Pictures must be miraculous, the instant it is is completed, the intimacy between the creation and the creator is ended. He is an outsider.”
He stopped talking and walked around the studio stopping in front of my painting speaking whilst he looked at them closer. “What about me” I shouted – “My need?”
He looked over his shoulder at me.
“Of course a painting must be for him, the artist, as for anyone experiencing it later, it maybe a revelation, or an unexpected and unprecedented resolution of a familiar need, perhaps happiness?”
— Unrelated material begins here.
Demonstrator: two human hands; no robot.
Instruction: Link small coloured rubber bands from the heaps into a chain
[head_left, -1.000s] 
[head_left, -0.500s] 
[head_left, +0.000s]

He turned away from my work and walked up and down again.
“It’s a risky business to send a picture out into the world. How often it must be impaired by the eyes of the unfeeling and the cruelty of the impotent who could extend their affliction universally.”
He then stopped talking, smiled and thought for a second.
“The progression of a painter’s work, as it travels in time from point to point, will be toward clarity: toward the elimination of all obstacles between the painter and the idea, between the idea and the observer.” He looked at me and turned away again.
“If the paintings remain a secret, you will never be fulfilled and condemn yourself to painting the same bereft image over and over – until the day you die.”
He looked at me again and almost in unison we said…
…“its takes courage to be an artist.”
All that I remembered later, was waking up in the chair with empty beer cans all around me. It felt as if I had been asleep for days.
In the shadows I saw the visitor was still watching me.
My legs were cramped as I stood up and limped around the studio, staring at my paintings. “Amazing. I said with surprise, ” They are all finished ! ”
“Yes”, said the visitor.
“Now you must leave them to exist and take their chance in the world,
just as I must now leave”.
The visitor stepped out of the shadows and he headed for the door.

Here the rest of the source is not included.